The blue and white cones of Saint-Gobain's anechoic chamber absorb sound energy and kill echoes
After that, the modified systems go back into cars to see if the noise has disappeared in real-life conditions. The process does not always work, however – Francis says the Saint-Gobain team is “very often” caught in frustrating games of NVH whack-a-mole, replacing parts to prevent noises only for them to crop up elsewhere.
Even if the team eventually improves all the noises, there could be further issues. Test drivers often clash with the NVH team, says powertrain manager Chris Needes, as modifications introduced to stop noises can make the car less satisfying to drive. He gives the example of NVH wanting to add an O-ring into a steering-wheel column.
In cases like this, NVH and the ‘feel’ of a car are “absolutely against each other,” he says. Thankfully, the company uses its rapid prototyping and modelling capability to quickly produce tuned parts. “What we try to do now is to come up with components that give them the balance, so we can design a spring that fits into there that gives them the right noise performance but really doesn’t affect how it feels.”
Growing demand
The Bristol facility was built to house the chamber thanks to healthy demand for testing services, and Francis predicts future growth thanks to a strange side effect of the increasing number of pure electric cars.
“Internal combustion engines give you quite a broadband noise range that actually humans find OK, it’s quite pleasurable,” he says. “When you move to electric motors it’s kind of a very narrow band, higher-pitched noise that can really irritate you.”
This makes Saint-Gobain’s work all the more important. People buying electric cars expect less noise in their vehicles, but the technology can have the opposite effect. A key part of NVH is not just preventing sounds, but also making persistent noises more pleasant for the human ear.
For now, the biggest growth is cars with internal combustion engines and increased electrification. “We’re finding that, because of this increased complexity, individual components can have a big impact on system performance. We’re also seeing that, from the component perspective, we’re starting to hit the limit of what our traditional components can achieve.”

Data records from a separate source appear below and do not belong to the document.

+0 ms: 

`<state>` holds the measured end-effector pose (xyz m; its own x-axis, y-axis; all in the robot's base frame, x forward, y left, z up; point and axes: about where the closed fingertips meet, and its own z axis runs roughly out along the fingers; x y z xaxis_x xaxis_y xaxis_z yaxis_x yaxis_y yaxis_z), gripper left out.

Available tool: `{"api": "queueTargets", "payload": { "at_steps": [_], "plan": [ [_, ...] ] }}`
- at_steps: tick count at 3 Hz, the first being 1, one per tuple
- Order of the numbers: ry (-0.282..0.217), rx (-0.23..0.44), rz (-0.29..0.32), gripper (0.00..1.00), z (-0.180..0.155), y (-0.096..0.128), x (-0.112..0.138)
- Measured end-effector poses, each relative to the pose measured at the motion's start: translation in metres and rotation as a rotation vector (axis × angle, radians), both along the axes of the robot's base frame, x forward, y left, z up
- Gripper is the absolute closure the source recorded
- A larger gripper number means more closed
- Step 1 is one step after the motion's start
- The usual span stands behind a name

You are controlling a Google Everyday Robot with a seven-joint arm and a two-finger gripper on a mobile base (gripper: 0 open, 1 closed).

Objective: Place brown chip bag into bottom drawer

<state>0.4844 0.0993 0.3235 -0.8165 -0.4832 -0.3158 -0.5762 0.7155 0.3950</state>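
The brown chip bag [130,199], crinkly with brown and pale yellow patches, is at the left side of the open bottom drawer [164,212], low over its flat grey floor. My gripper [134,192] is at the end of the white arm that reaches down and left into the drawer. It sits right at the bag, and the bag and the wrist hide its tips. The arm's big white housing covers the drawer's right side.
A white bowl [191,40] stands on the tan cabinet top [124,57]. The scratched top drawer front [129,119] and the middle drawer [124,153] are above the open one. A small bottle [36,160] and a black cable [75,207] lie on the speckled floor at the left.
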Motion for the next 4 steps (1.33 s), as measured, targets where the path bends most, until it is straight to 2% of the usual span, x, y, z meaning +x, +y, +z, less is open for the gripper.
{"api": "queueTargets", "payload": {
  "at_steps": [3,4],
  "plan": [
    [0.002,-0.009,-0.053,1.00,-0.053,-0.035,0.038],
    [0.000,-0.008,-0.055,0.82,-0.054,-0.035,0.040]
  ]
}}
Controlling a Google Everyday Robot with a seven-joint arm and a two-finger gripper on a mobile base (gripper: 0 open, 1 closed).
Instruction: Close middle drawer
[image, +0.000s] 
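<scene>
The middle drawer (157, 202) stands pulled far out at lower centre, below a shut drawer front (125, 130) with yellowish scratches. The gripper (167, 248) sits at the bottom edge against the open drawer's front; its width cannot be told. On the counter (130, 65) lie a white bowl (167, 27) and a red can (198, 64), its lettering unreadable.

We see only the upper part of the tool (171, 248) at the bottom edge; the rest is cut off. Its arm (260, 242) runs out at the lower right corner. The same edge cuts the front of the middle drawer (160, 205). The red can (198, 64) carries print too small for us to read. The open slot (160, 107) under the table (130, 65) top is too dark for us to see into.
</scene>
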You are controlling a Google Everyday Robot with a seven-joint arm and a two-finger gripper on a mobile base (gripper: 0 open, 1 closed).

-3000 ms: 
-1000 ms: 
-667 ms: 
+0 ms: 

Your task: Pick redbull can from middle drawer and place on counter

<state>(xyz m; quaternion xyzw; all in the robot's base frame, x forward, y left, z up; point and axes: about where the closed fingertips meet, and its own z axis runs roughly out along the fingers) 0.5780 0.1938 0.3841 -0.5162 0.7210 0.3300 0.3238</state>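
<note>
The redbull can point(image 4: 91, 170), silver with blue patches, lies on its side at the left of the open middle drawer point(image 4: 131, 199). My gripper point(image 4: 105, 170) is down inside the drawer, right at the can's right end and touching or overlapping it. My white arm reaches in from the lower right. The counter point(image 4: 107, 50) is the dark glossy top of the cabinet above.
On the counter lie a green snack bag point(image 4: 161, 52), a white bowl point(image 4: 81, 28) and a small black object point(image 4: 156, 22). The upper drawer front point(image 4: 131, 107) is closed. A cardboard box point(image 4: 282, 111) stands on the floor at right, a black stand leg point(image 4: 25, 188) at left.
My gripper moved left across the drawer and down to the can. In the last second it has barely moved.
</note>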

Looking ahead, the next major trend could lead to increased NVH scrutiny yet again. With no requirement for drivers, self-driving cars are expected to have much more flexible cabins – each of five seats might rotate for reconfigurable layouts, for example, introducing lots more moving parts and the potential rattles that come with them. People might take advantage of new set-ups to work or enjoy leisure activities in their vehicles, putting further pressure on NVH departments to prevent noise.
Quantum leap
Noise is a hassle for Saint-Gobain’s customers, and a potential annoyance for owners. Elsewhere, it is an enemy that must be defeated, and the measures to prevent it go beyond just sound.
In Lancaster, 200 miles from the Saint-Gobain Bristol facility, is the “world unique” IsoLab, “designed from the ground up to isolate the lab space from noise as much as possible,” according to Professor Rob Young. Insulated foundations and anechoic cones prevent vibrations in the facility’s three laboratories, which are each surrounded by 50-tonne ‘horseshoes’ of concrete. Faraday cages stop electromagnetic noise and most experiments are cooled to within “a hair’s breadth of absolute zero” (-273.15ºC), to limit thermal noise.
Lancaster University’s advanced new centre is designed to isolate measurements from noise as much as possible, to facilitate mainly new quantum technologies. Development includes devices to measure magnetic fields more sensitively than has been possible before, quantum security devices and materials for energy recovery or catalysis.
Noise is an 'enemy that must be defeated' at IsoLab
“We go to great lengths to isolate the signal from the noise, so we can measure the true behaviour of our quantum devices,” says Professor Young at the Royal Society. “The foe of measurement is noise. If you’re trying to measure something and you have noise, then it prevents you from measuring the finest detail.”
The laboratory is one of the quietest in the world and the university has gone to extreme lengths to isolate its work. But will IsoLab and more basic facilities like Saint-Gobain in Bristol always be required? Simulation becomes more advanced each year, and fast new computers make it more accessible.
“Modelling is getting better and better but it’s very, very time-consuming, especially if you’re looking at a full vehicle level, and there just isn’t resource to put into that at the moment,” says Francis. For now, he says, physical testing is the only way to be certain of a system’s performance.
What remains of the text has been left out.